CSCI4390-6390 Assign1

Assign1

Due Date: Sep 15th (Fri), before midnight (11:59:59PM EDT)

Download the Wine Quality Dataset from the UCI Machine Learning repository. Extract the winequality-red.csv datafile that records 12 attributes about 1599 instances of red wine. You should parse and store the data as a data matrix, after ignoring the last "quality" attribute, which is an integer valued target variable. Thus, your data matrix will have 1599 points with 11 dimensions.

You must submit a self-contained jupyter notebook, with all of your code and output. You must use NumPy, with well known/inbuilt libraries for data input (e.g., pandas). Plots must be in inline mode (i.e., embedded) in the notebook, using matplotlib.

Part I: Basic Stats (50 Points)

a. Mean

Compute the sample mean vector $\mathbf{\mu}$ for the data matrix using the column view in $\mathbf{R}^n$. That is, project each attribute vector $X_j$ onto the ones vector $\mathbf{1}$. Verify the answer using the numpy mean function.

b. Variance

Compute the sample variance for each attribute $\sigma_j^2$ (for all $j=1,2,...,d$) using the column view. That is, use the avg. squared norm of the centered attribute vectors $\bar{X}_j$. Verify the answers using the numpy var function.

Next, compute the total variance $var(\mathbf{D})$ (see Eq. (1.8)), and verify that the sum of all the attribute variances equals the total variance.

c. Covariance matrix

Compute the sample covariance matrix $\mathbf{\Sigma}$ as inner products between the attributes of the centered data matrix (see Eq. (2.38) in chapter 2). This is the column view.

Next, compute the sample covariance matrix as sum of the outer products between the centered points (see Eq. (2.39)). This is the row view.

Print the matrix from both the approaches. You can verify your output using numpy cov function (make sure to set rowvar as False and bias as True).

d. Correlation matrix

Compute the correlation matrix for this dataset using the formula for the cosine between centered attribute vectors (see Eq. (2.30)).

Output which attribute pairs are i) the most correlated, ii) the most anti-correlated, and iii) the least correlated or uncorrelated? Create the scatter plots for these three interesting pairs and visually confirm the trends, i.e., describe how each of the three cases results in a particular type of plot.

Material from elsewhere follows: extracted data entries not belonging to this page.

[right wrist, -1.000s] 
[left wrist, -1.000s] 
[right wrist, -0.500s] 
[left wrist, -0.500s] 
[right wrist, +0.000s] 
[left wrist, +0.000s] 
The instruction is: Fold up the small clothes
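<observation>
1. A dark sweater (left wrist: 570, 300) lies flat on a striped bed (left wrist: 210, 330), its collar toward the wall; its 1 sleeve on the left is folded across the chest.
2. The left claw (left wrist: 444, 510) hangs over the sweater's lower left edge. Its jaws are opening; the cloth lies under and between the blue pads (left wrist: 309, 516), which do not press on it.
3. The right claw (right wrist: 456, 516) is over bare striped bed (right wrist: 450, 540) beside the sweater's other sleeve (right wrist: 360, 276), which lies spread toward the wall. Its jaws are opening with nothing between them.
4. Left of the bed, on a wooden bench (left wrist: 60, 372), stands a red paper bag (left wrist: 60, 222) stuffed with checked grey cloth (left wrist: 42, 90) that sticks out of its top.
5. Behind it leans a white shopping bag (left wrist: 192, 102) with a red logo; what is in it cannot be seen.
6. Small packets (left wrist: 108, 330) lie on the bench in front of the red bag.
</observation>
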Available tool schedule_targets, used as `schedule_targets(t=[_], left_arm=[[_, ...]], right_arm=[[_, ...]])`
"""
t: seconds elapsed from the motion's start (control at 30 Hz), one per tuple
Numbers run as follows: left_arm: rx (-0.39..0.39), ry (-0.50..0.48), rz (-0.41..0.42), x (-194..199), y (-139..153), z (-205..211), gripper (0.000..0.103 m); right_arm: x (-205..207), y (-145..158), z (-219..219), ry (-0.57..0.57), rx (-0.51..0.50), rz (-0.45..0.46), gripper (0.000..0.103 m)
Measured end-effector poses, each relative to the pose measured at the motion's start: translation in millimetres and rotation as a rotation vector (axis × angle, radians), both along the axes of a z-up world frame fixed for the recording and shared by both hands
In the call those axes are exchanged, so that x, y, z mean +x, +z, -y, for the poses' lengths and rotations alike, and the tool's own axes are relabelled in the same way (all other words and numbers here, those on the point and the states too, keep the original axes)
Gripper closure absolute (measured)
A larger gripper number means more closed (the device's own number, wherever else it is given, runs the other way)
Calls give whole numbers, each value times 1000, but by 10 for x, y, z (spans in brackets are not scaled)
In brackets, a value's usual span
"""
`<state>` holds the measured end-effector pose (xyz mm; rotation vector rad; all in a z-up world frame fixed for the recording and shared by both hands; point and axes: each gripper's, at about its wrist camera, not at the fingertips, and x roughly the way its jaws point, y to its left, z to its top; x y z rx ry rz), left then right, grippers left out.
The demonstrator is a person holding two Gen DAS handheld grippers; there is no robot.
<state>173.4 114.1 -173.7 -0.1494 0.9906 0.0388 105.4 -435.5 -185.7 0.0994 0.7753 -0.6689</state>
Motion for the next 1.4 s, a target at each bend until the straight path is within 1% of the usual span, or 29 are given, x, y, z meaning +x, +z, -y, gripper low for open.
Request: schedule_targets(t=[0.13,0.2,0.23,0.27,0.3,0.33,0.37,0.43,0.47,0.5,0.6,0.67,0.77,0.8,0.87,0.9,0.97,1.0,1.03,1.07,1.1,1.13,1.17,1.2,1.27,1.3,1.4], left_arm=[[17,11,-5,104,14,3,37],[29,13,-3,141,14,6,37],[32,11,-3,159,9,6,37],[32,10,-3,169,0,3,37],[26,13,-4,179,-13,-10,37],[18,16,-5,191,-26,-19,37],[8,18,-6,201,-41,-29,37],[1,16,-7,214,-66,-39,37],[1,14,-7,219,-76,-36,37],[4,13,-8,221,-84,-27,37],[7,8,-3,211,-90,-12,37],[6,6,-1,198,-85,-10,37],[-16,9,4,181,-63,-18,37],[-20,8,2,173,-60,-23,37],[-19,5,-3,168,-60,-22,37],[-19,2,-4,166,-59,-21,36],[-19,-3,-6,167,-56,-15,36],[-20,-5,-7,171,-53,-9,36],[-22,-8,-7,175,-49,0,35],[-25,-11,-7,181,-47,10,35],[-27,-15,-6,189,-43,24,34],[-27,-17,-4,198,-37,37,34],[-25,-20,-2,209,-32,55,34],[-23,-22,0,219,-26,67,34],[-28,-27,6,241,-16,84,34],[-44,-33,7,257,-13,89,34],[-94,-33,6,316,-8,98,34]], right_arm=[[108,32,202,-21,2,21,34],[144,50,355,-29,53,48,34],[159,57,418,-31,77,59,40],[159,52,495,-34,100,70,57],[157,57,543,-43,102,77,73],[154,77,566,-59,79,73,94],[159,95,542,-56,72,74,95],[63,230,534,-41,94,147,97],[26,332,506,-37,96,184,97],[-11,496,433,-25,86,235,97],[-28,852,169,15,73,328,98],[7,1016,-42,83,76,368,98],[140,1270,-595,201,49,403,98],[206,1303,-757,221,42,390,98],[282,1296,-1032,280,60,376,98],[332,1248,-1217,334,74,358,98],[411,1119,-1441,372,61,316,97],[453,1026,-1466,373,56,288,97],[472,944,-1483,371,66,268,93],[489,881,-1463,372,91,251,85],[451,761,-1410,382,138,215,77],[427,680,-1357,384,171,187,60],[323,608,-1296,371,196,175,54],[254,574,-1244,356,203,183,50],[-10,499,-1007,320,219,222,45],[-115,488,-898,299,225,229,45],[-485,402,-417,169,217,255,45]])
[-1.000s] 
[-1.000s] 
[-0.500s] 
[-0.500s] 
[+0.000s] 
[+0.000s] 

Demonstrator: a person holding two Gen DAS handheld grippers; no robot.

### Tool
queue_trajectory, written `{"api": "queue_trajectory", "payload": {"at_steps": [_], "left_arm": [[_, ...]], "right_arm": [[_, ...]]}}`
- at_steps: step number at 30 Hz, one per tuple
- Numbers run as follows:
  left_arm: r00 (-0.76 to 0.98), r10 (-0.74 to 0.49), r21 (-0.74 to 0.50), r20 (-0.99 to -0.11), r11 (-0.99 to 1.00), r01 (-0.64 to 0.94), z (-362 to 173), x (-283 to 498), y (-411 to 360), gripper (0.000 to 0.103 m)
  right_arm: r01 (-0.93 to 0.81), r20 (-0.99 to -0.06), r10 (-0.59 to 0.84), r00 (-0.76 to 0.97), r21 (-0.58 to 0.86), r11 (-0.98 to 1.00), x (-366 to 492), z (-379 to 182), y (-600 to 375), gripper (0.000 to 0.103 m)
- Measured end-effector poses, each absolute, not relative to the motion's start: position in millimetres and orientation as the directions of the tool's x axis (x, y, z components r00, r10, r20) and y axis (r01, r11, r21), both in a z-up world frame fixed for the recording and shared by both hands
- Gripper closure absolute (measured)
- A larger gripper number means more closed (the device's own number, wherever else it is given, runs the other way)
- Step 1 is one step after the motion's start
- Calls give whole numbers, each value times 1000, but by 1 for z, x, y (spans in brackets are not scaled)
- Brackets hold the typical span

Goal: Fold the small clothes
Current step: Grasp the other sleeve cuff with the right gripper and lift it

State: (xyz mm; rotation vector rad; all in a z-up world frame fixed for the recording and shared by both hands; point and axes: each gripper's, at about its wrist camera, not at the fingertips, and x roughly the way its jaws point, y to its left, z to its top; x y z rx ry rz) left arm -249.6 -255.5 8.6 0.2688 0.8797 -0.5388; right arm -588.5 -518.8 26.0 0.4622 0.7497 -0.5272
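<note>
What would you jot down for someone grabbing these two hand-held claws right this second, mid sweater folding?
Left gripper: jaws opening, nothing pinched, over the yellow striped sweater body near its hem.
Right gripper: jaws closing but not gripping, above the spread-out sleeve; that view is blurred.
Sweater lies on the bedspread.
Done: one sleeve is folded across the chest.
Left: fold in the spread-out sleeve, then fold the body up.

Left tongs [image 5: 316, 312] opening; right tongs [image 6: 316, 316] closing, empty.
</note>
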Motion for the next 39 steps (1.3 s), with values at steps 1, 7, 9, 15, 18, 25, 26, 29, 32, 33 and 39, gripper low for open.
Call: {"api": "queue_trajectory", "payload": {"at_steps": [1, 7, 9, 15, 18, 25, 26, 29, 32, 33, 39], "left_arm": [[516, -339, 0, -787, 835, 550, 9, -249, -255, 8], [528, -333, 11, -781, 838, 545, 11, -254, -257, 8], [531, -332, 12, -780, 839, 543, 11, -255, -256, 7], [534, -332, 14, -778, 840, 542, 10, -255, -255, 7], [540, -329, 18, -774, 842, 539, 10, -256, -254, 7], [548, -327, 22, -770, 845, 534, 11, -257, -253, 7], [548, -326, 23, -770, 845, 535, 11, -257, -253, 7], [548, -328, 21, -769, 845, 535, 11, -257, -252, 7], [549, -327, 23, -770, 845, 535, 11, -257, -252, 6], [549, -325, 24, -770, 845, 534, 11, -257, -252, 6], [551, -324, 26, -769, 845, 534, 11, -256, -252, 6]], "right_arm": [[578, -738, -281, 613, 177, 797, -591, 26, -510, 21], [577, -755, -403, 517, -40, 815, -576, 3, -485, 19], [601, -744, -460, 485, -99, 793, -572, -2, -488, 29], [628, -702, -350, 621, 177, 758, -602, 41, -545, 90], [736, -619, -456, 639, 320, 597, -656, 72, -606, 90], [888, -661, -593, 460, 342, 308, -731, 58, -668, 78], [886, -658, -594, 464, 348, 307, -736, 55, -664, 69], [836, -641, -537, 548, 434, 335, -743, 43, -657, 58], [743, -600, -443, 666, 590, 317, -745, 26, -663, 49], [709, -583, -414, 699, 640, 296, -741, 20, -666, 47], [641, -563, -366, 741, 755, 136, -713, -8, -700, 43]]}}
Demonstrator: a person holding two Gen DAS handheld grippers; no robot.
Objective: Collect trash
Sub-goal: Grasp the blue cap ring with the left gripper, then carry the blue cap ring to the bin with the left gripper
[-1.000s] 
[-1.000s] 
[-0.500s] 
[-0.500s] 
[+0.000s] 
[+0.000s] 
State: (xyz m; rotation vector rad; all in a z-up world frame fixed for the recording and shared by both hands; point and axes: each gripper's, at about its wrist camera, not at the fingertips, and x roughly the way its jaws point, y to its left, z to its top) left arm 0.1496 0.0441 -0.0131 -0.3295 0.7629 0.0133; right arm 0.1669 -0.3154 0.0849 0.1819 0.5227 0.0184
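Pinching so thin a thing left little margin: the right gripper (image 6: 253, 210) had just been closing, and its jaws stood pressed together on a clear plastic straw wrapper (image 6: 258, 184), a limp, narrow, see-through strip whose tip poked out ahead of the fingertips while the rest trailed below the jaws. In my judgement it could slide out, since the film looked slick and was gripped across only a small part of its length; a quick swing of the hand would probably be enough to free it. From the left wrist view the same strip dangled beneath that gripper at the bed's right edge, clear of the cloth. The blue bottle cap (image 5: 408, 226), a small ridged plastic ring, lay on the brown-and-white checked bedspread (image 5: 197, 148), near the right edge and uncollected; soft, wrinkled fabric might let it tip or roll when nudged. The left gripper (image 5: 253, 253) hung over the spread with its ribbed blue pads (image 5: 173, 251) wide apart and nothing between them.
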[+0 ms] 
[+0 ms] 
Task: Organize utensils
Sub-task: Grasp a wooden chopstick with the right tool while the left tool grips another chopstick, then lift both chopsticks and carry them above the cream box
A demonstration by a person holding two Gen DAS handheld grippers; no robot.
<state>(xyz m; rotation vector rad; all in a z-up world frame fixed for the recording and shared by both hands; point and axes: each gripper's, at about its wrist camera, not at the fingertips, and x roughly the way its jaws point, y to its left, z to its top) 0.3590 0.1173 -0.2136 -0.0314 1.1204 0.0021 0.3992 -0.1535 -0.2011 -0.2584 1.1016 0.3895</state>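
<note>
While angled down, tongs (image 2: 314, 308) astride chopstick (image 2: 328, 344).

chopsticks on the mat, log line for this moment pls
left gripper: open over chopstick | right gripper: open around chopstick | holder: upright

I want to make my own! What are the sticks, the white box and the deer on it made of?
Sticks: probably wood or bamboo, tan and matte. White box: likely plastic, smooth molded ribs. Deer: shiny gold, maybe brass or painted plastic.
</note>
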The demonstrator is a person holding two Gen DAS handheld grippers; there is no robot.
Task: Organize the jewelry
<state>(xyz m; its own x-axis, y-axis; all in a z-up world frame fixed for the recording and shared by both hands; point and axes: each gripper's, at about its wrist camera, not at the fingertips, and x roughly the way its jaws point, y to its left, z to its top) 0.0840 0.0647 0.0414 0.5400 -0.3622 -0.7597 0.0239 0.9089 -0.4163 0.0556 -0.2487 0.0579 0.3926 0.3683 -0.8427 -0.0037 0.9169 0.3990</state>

Part II: Mean via Gradient Descent (50 points)

In class, we saw how the mean is the point that minimizes the sum of squared distance to all the points in the dataset. Here, we will find the mean via stochastic gradient descent, i.e., updating the estimate using the gradient information from a single random point each time (or a mini-batch of points).

(CSCI 4390 Only) Stochastic Gradient Descent (SGD)

Assume we want to find the point $\mathbf{z}$ that optimizes the squared distance objective, but based on a single point $\mathbf{x}_i$. The gradient of the objective $$J = \frac{1}{2}||\mathbf{x_i} - \mathbf{z}||^2$$ is given as
$$\nabla = \frac{\partial J}{\partial \mathbf{z}} = \mathbf{z} - \mathbf{x}_i$$

To get to the minimum point, we have to update the current estimate of $\mathbf{z}$ by taking a small step $\eta > 0$ in a direction opposite to the gradient $\nabla$, given as $$ \mathbf{z} = \mathbf{z} - \eta \cdot \nabla$$ Or, $$\mathbf{z} = \mathbf{z} - \eta (\mathbf{z} - \mathbf{x}_i) $$

So, starting from a random $\mathbf{z}$ vector, we can repeatedly sample a single point from the data matrix (via, say, numpy random.choice function), and update $\mathbf{z}$ using the equation above.

To test for convergence, we compute the norm of the difference between the previous value of $\mathbf{z}$ and its updated value, and stop if the difference falls below a threshold $\epsilon$.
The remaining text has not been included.